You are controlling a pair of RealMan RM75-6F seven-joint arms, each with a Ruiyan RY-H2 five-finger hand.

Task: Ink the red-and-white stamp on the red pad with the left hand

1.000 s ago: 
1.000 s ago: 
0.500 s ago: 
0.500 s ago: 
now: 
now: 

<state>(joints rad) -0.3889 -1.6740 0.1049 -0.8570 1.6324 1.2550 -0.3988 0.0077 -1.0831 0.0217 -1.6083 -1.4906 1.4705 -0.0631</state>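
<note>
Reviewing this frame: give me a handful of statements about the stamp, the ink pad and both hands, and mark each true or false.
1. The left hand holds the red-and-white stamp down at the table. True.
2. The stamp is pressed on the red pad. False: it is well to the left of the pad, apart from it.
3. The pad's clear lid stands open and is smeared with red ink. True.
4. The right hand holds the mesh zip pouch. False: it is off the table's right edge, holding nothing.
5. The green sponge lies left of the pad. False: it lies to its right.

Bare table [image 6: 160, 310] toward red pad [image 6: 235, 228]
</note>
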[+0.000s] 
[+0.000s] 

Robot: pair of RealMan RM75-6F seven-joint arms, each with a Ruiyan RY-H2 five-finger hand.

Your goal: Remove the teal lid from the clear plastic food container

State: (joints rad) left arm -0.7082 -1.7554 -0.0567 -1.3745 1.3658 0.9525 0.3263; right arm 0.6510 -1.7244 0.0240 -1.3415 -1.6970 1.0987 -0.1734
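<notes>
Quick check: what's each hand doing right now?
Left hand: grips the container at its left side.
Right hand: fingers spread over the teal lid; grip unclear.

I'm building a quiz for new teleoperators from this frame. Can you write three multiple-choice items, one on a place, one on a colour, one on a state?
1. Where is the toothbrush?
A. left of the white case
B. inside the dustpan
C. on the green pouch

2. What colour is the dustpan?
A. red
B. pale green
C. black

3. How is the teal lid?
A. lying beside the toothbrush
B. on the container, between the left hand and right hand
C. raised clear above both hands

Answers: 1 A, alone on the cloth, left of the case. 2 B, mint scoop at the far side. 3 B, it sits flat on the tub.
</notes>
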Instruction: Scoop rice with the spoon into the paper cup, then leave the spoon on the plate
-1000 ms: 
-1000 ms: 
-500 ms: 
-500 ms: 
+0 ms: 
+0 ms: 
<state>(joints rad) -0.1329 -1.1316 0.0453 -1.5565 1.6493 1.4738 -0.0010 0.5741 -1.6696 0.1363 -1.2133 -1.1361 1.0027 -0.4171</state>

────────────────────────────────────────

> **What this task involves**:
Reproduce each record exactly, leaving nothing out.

> **Exercise output**:
You are controlling a pair of RealMan RM75-6F seven-joint arms, each with a Ruiyan RY-H2 five-finger hand.

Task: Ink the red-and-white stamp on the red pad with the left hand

1.000 s ago: 
1.000 s ago: 
0.500 s ago: 
0.500 s ago: 
now: 
now: 

<state>(joints rad) -0.3889 -1.6740 0.1049 -0.8570 1.6324 1.2550 -0.3988 0.0077 -1.0831 0.0217 -1.6083 -1.4906 1.4705 -0.0631</state>
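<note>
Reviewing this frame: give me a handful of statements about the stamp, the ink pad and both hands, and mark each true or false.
1. The left hand holds the red-and-white stamp down at the table. True.
2. The stamp is pressed on the red pad. False: it is well to the left of the pad, apart from it.
3. The pad's clear lid stands open and is smeared with red ink. True.
4. The right hand holds the mesh zip pouch. False: it is off the table's right edge, holding nothing.
5. The green sponge lies left of the pad. False: it lies to its right.

Bare table [image 6: 160, 310] toward red pad [image 6: 235, 228]
</note>
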[+0.000s] 
[+0.000s] 

Robot: pair of RealMan RM75-6F seven-joint arms, each with a Ruiyan RY-H2 five-finger hand.

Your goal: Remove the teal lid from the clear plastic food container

State: (joints rad) left arm -0.7082 -1.7554 -0.0567 -1.3745 1.3658 0.9525 0.3263; right arm 0.6510 -1.7244 0.0240 -1.3415 -1.6970 1.0987 -0.1734
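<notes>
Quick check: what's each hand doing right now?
Left hand: grips the container at its left side.
Right hand: fingers spread over the teal lid; grip unclear.

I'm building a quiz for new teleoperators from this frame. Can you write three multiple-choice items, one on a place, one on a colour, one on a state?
1. Where is the toothbrush?
A. left of the white case
B. inside the dustpan
C. on the green pouch

2. What colour is the dustpan?
A. red
B. pale green
C. black

3. How is the teal lid?
A. lying beside the toothbrush
B. on the container, between the left hand and right hand
C. raised clear above both hands

Answers: 1 A, alone on the cloth, left of the case. 2 B, mint scoop at the far side. 3 B, it sits flat on the tub.
</notes>
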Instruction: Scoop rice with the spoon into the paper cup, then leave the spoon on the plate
-1000 ms: 
-1000 ms: 
-500 ms: 
-500 ms: 
+0 ms: 
+0 ms: 
<state>(joints rad) -0.1329 -1.1316 0.0453 -1.5565 1.6493 1.4738 -0.0010 0.5741 -1.6696 0.1363 -1.2133 -1.1361 1.0027 -0.4171</state>

Nothing else is needed for this exercise.